The president and his allies have decried the industry’s profits and executive salaries, claiming that insurers can more than afford to fund the expansion of coverage–and offer more generous benefits.
A number of regulations on insurance companies have already come into effect. For instance, young adults can stay on their parents’ insurance until they’re 26. Co-pays and deductibles for preventative care are also eliminated. Limits on annual and lifetime out-of-pocket spending are being phased out too.
Of course, somebody has to pay for all those new taxes and benefits. And those somebodies won’t be insurers or drug firms. They’ll be American patients.
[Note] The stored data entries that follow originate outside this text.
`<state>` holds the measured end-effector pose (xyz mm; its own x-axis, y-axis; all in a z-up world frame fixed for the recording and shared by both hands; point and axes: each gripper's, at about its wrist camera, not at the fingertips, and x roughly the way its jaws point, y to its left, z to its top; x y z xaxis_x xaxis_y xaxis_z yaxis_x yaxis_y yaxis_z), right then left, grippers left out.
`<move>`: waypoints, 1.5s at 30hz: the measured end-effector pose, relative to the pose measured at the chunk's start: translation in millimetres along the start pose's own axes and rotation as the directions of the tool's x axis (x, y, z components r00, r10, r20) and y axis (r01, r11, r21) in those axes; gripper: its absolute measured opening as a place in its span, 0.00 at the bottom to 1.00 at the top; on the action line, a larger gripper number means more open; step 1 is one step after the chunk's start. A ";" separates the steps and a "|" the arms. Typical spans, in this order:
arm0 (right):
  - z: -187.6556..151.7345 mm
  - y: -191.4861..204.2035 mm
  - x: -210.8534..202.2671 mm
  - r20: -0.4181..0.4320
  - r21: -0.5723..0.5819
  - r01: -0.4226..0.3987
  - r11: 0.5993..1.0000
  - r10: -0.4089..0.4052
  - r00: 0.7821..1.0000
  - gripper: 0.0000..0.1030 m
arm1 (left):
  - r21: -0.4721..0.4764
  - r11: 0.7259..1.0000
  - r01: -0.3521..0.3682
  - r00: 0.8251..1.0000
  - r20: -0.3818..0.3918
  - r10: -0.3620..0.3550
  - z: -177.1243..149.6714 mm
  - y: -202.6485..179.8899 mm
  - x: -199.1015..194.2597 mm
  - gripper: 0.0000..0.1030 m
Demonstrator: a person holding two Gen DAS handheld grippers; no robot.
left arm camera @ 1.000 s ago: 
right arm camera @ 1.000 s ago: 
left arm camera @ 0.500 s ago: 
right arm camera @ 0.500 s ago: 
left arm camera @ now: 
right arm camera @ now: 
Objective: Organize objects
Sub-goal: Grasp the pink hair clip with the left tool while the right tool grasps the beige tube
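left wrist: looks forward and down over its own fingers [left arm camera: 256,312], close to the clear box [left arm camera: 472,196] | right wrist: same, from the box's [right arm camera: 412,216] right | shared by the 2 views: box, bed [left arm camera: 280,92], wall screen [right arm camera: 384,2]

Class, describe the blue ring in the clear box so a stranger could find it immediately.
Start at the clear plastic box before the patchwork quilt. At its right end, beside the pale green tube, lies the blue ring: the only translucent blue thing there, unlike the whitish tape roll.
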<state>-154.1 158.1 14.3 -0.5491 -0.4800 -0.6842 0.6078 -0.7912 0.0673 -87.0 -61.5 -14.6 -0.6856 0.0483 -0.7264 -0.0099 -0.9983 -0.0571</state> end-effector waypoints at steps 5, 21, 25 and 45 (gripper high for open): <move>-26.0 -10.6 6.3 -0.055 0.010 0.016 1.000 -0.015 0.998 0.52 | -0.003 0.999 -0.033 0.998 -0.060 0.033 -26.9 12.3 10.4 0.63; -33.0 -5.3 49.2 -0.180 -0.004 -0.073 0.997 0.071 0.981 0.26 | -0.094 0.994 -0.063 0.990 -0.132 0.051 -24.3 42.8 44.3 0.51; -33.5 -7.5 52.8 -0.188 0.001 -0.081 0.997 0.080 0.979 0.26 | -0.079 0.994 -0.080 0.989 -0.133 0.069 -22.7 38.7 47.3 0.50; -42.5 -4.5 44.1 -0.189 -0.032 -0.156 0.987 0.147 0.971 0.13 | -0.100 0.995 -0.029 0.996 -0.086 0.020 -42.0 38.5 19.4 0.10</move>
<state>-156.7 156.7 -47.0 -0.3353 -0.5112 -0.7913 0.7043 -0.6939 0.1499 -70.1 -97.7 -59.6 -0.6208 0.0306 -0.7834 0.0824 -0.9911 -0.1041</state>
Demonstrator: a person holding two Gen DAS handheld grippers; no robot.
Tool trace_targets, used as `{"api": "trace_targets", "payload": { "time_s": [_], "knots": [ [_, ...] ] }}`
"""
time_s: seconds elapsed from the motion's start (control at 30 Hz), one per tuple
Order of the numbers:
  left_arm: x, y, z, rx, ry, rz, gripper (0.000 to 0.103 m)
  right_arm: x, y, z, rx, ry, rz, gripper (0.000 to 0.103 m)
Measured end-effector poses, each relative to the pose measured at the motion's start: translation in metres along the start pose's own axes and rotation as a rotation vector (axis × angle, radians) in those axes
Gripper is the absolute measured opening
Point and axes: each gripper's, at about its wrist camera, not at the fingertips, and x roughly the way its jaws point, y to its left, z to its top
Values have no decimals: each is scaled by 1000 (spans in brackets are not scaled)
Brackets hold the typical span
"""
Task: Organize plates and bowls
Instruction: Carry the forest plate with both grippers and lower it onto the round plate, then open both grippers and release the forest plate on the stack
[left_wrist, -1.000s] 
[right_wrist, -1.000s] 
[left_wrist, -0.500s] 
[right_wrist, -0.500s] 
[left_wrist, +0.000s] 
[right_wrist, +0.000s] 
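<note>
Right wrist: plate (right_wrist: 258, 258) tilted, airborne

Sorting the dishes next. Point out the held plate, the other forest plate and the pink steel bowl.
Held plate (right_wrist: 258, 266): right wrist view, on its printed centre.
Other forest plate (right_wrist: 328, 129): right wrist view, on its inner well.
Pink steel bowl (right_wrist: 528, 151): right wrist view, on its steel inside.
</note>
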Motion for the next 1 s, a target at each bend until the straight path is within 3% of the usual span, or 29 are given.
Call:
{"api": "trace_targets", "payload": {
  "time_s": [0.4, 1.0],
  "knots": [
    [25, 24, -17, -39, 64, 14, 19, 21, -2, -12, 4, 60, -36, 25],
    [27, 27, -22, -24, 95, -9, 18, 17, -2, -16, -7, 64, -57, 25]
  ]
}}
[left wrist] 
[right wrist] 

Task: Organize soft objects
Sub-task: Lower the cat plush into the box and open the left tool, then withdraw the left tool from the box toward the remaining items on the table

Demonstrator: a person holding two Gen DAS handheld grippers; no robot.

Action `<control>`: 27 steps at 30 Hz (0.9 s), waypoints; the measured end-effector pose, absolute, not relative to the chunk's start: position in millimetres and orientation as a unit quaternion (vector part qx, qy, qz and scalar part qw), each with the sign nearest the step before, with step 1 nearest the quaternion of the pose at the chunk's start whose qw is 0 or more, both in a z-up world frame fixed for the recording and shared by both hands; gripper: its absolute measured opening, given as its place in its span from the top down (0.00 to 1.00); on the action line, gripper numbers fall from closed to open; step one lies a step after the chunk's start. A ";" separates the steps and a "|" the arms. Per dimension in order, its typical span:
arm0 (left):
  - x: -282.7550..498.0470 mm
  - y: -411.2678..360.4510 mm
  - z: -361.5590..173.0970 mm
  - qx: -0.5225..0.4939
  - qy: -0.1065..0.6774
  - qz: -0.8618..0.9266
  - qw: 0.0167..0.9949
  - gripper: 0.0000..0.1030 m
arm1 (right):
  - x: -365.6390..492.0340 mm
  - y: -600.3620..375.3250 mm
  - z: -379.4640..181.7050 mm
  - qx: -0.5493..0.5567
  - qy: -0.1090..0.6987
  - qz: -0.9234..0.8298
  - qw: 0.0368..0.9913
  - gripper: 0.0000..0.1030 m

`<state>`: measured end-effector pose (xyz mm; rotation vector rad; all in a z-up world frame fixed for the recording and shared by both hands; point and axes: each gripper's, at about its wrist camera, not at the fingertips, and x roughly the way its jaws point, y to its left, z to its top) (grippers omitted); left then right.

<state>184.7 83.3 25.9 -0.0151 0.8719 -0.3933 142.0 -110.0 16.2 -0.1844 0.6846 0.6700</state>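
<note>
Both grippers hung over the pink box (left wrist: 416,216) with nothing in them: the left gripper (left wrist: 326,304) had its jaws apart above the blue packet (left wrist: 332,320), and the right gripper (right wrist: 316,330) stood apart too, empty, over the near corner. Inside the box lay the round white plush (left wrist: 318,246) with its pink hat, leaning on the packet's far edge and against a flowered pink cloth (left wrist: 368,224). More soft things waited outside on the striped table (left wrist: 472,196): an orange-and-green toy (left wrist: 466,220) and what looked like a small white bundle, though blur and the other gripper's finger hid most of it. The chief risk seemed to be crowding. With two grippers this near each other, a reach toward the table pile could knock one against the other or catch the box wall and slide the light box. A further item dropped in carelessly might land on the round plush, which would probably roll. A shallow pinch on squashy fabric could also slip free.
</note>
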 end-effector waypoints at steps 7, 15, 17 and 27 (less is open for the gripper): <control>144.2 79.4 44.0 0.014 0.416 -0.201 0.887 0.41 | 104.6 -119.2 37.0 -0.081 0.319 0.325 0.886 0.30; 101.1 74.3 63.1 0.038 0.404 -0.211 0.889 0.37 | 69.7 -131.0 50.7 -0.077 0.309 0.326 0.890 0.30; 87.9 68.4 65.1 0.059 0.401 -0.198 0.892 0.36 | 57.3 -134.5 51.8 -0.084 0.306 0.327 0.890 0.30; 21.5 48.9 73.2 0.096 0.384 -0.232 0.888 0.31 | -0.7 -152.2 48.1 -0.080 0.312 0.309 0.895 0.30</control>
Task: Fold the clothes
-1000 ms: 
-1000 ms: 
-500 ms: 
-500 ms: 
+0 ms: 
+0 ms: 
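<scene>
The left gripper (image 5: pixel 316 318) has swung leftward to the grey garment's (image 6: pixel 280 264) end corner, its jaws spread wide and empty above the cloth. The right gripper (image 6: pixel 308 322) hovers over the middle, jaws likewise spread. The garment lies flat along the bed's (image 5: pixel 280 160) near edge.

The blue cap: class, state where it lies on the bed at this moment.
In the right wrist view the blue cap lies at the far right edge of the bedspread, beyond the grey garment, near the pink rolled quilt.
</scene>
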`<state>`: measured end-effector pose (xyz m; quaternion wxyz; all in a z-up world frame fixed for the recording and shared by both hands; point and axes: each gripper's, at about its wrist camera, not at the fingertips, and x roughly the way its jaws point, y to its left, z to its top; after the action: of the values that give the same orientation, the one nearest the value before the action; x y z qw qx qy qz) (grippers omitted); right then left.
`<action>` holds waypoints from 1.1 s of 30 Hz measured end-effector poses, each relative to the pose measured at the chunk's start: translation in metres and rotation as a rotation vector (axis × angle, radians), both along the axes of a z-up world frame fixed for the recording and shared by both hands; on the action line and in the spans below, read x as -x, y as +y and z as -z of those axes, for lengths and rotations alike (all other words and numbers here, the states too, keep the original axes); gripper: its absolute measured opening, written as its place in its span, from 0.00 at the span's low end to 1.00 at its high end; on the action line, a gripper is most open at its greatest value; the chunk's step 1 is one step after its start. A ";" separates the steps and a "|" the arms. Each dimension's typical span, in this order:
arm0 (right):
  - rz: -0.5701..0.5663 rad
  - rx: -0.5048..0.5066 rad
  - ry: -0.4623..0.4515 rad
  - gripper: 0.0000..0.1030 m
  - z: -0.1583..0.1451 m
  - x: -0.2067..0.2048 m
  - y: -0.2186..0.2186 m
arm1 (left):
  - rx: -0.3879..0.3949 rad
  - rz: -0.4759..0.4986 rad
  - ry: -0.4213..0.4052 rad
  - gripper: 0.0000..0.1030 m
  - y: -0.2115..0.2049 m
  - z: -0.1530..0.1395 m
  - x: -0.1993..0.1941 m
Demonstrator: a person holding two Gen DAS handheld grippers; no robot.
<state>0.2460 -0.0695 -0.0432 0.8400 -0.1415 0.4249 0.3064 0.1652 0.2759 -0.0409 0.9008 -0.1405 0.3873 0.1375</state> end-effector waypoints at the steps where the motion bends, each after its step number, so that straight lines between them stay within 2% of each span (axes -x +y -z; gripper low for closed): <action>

Insurers are already passing along their new costs to consumers. Celtic Insurance Co. in Wisconsin and North Carolina, for example, says that half its 18% increase in rates was directly attributable to ObamaCare. Regence BlueCross/Blue Shield of Oregon blames the new law for a fifth of its upcoming rate increase.
And it will only get worse. Between 2014 and 2020, ObamaCare envisions extracting nearly $90 billion from insurers in the form of an excise tax.
But the bill will actually be much higher. Because these new fees are not tax-deductible for insurers, each additional premium dollar raised to pay the excise tax will face 35 cents in income taxes. So the true cost of the excise tax to insurers is nearly $135 billion. They’ll therefore have to jack up prices by $1.54 to generate one buck for the excise tax. And in states with income or premium taxes of their own, insurers will face an ever steeper bill.
Holtz-Eakin estimates that consumers will basically see a 3% increase in their premiums to offset the new excise tax.
This insurance tax could also drive workers’ wages down. If employers have to pay more for their employees’ insurance benefits, they will have less cash to devote to salaries, raises and bonuses.
ObamaCare’s supporters have made no secret of their desire to stick it to the insurance industry. By making insurance more expensive, they may force more and more people to leave the private market and seek coverage through the new government exchanges.
And that may be the point–to drive ever more Americans to dependence on the government for their health care.
Former House Judiciary Committee Chairman John Conyers, D-Mich., admitted as much, stating that he viewed the health reform law as a “platform” for a government-run, single-payer health care system.
ObamaCare’s hefty insurance taxes may provide Rep. Conyers, President Obama and other similarly minded Democrats with the seed money to set one up.
Nothing contained in this blog is to be construed as necessarily reflecting the views of the Pacific Research Institute or as an attempt to thwart or aid the passage of any legislation.